俺の言葉で俯いていた葵ちゃんが顔を上げる。

だけど葵ちゃんのその真剣な表情が俺を身構えた。


「誤解解いてもらってもいいですか?」

「誤解?」

「美咲は芹沢さんと元カノが付き合ってるって思ってるから」

「そう…」

「そうって、何も思わないんですか?」

「思ってるよ。なに言ってんのあの女とか、それを信じてる美咲もどうなのか、とか」

「じゃあ訂正して下さい」

「訂正って言われても、俺と美咲はもう何もないし、美咲にとっても別れた方が楽だと思うよ?」

「楽?どういう意味ですか?」

「あー…、まぁ何て言うの?そう言うめんどくさい女が周りにいっぱい居るから俺と離れた方が楽って事、かな」


ほんとにそう思った。

今、まさに茜の事を聞き、尚更そう思った。

このまま関係を続けると更に美咲を困らせるだろうと。


実香子に言われ、桃華さんに言われ、周りの奴らにほとんど言われたら、俺も俺で納得はする。

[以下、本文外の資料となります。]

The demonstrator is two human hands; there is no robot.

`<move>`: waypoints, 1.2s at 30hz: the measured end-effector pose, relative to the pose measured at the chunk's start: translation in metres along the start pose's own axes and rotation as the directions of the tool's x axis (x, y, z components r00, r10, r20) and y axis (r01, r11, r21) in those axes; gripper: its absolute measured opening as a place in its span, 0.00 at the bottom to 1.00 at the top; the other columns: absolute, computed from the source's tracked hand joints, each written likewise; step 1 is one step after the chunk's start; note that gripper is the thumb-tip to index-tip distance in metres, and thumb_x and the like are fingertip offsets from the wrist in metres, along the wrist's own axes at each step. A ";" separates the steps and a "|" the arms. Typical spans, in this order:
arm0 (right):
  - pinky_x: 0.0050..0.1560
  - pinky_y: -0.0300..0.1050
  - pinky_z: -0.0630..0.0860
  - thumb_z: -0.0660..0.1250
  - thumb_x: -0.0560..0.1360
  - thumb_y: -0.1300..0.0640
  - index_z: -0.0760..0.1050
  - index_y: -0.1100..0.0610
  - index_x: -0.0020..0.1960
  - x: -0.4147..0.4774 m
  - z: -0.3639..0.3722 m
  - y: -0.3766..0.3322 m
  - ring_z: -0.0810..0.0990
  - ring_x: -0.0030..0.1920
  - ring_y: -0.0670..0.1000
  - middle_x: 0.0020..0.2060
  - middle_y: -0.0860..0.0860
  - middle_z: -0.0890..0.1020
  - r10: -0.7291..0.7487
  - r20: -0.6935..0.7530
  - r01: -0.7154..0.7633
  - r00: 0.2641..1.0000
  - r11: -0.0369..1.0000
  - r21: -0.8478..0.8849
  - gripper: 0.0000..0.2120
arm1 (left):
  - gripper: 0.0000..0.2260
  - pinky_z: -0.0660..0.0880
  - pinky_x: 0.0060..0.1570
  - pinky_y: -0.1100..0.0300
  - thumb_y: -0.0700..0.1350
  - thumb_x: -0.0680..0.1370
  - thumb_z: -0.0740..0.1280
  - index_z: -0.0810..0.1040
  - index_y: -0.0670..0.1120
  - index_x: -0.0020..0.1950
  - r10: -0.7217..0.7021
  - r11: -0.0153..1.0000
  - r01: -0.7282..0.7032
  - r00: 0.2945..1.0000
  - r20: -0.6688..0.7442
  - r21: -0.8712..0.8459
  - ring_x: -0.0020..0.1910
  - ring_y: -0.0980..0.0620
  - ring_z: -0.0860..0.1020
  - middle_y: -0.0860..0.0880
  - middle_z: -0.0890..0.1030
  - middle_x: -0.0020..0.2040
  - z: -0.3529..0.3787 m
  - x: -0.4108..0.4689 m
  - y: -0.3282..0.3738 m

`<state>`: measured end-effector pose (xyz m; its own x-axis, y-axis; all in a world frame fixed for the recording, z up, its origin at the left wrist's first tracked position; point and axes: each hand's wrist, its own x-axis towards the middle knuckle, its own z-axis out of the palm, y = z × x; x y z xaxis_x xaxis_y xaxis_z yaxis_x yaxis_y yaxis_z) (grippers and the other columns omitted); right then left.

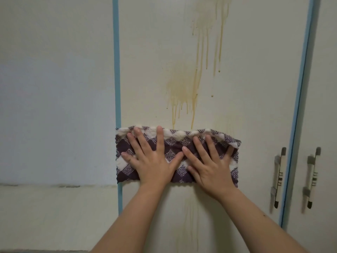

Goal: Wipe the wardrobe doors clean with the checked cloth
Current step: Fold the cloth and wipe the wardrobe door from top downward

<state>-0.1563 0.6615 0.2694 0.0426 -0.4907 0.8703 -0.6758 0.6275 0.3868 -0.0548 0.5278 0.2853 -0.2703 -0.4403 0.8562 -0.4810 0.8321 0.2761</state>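
Observation:
A purple-and-white checked cloth (175,143) lies flat against the cream wardrobe door (246,79), folded into a wide band. My left hand (151,159) presses on its left half with fingers spread. My right hand (209,165) presses on its right half, fingers spread too, with the cloth's upper right corner folded over one fingertip. Yellow-brown stains (182,86) with long drips run down the door above the cloth. Fainter streaks (189,225) show below it between my forearms.
A blue strip (116,70) edges the door on the left, beside a pale wall (54,106). Another blue strip (299,106) separates it from the neighbouring door on the right. Two upright handles (278,178) (312,178) flank that strip.

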 end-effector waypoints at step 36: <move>0.66 0.71 0.35 0.43 0.74 0.31 0.40 0.30 0.71 0.326 -0.102 0.141 0.33 0.74 0.50 0.75 0.38 0.38 0.204 -0.090 -0.204 0.975 0.979 0.014 0.27 | 0.37 0.42 0.65 0.31 0.76 0.67 0.41 0.40 0.64 0.73 0.142 0.990 -0.129 0.943 -0.300 0.062 0.74 0.43 0.37 0.46 0.39 0.77 -0.146 0.324 0.084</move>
<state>-0.1629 0.6517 0.6386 -0.0301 -0.2957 0.9548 -0.6807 0.7055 0.1970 -0.0612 0.5037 0.6496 -0.0731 -0.1966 0.9778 -0.4928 0.8595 0.1359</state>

「芹沢さんはそうかもしれないですけど、美咲は違いますよ?」

「え?」

「私は芹沢さんではなく美咲の味方ですから」

「そうだね。むしろそうじゃなきゃ困るけど」


その言葉でフッと鼻で笑い笑みを作る。


「私、よく美咲に言われるんです。お節介って、」

「お節介って仲いい証拠だけどね」

「言っちゃダメって言われた事も言っちゃうから」

「そう…」

「隠し事が出来ないから」

「それっていい事だと思うけど。隠すとほんとロクでもねぇから…」

「ですよね。…芹沢さん、美咲の事どう思ってますか?」

「どうって、」

「私、美咲と折角会えたのに正直美咲の辛い顔とか悩んでる顔とか見たくないんですよね」

「……」

「私に出来る事って思っても美咲は強がりだから、私には頼ってくれません」

「……」

「でも美咲が決めた事だから―――…」


葵ちゃんが言葉を止め、唇を噛みしめる。

次第に目が潤み、その瞳が揺れる。